> _TASK BRIEF_
Would you give again, exactly as written, the lines from the opening of the records to the line with "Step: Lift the", that line included and pictures excluded?

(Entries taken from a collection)

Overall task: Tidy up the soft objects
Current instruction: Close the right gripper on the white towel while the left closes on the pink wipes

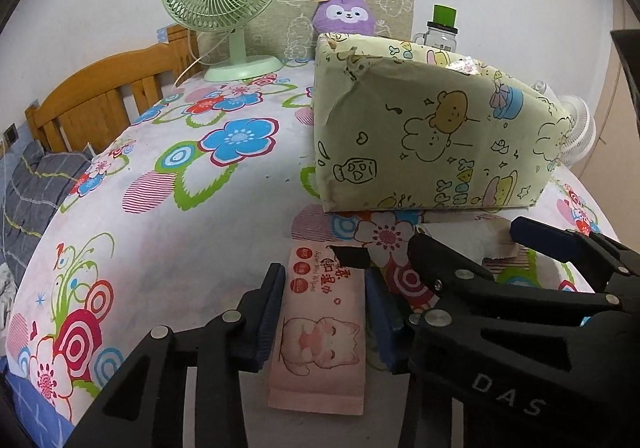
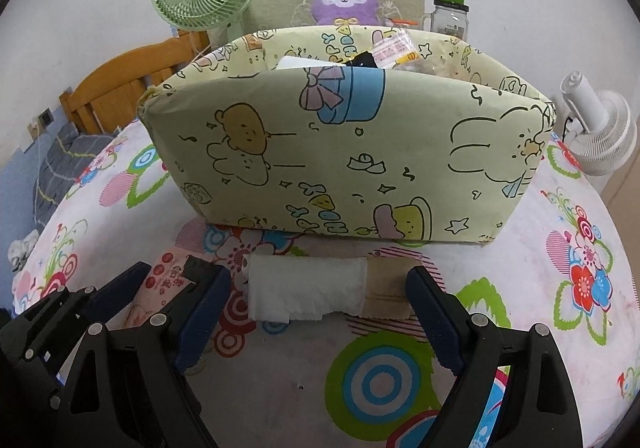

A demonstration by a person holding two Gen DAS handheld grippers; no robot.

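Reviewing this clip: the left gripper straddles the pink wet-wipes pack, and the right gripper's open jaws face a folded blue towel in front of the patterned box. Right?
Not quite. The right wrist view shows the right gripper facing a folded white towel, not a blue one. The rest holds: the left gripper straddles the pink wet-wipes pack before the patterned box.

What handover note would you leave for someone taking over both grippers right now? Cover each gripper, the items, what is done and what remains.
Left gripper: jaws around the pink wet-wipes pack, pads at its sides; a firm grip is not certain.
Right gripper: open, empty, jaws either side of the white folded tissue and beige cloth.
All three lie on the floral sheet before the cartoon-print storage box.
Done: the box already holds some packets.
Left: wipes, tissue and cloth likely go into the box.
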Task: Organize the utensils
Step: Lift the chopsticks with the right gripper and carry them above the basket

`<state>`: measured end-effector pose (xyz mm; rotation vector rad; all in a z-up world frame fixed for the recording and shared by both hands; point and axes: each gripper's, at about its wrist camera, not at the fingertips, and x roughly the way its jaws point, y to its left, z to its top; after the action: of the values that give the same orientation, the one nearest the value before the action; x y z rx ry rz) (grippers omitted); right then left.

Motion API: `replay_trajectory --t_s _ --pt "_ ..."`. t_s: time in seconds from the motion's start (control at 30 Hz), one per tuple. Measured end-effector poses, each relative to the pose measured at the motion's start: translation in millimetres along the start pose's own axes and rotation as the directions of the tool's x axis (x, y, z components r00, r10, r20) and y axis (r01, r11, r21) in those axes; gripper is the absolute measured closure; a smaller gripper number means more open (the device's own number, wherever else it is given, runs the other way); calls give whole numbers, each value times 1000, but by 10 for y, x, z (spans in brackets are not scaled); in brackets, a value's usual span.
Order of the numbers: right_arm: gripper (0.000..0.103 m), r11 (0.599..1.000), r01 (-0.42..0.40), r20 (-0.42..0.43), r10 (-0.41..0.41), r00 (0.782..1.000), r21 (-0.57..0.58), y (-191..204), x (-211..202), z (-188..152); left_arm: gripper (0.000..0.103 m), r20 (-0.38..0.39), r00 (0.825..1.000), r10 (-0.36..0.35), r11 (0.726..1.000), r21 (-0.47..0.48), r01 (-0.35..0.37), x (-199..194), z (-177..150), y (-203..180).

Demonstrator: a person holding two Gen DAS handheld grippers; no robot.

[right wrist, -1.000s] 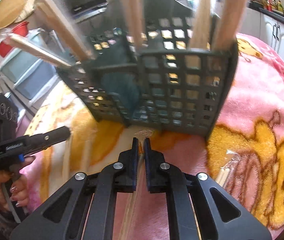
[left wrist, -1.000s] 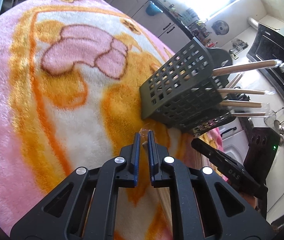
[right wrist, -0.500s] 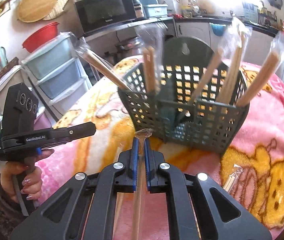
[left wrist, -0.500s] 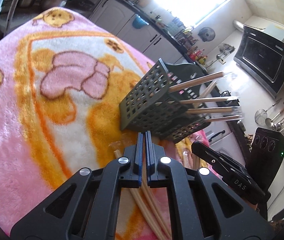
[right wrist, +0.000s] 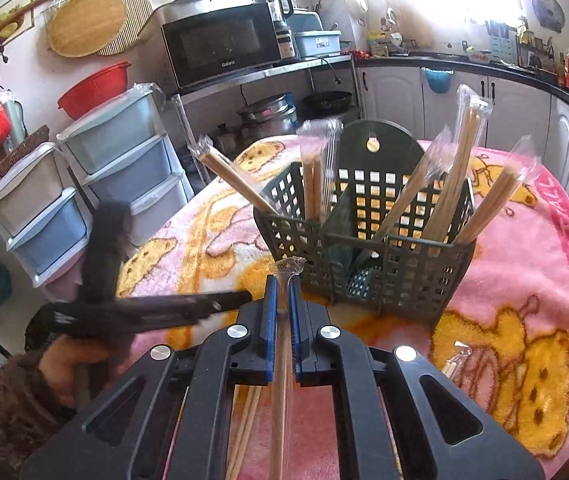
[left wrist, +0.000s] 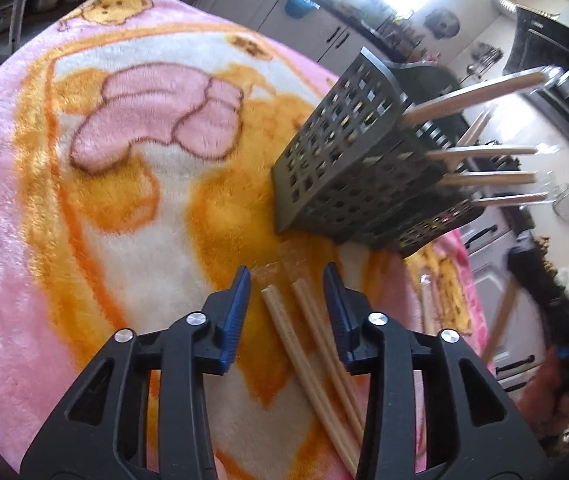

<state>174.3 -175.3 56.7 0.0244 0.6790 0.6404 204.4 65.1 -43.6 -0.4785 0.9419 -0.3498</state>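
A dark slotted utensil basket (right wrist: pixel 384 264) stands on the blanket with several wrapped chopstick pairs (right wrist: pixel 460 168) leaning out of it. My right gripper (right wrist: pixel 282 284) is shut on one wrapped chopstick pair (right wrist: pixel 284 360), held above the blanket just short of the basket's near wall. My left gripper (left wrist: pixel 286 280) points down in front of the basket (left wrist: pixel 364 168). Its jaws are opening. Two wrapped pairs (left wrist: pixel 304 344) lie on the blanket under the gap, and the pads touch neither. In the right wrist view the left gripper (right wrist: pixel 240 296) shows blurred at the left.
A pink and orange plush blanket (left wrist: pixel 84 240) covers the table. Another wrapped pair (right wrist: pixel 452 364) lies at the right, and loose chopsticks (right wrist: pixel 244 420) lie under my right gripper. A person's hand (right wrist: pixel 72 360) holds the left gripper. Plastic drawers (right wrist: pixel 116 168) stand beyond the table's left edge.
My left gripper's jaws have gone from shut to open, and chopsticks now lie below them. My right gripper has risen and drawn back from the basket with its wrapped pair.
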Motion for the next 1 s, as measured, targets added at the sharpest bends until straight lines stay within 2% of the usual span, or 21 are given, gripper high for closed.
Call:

> _REPLY TO THE TASK_
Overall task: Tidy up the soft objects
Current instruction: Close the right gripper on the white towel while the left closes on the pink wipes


A demonstration by a person holding two Gen DAS handheld grippers; no robot.

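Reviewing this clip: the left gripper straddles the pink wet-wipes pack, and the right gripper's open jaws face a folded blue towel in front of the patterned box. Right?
Not quite. The right wrist view shows the right gripper facing a folded white towel, not a blue one. The rest holds: the left gripper straddles the pink wet-wipes pack before the patterned box.

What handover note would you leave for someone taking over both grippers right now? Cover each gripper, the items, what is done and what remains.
Left gripper: jaws around the pink wet-wipes pack, pads at its sides; a firm grip is not certain.
Right gripper: open, empty, jaws either side of the white folded tissue and beige cloth.
All three lie on the floral sheet before the cartoon-print storage box.
Done: the box already holds some packets.
Left: wipes, tissue and cloth likely go into the box.
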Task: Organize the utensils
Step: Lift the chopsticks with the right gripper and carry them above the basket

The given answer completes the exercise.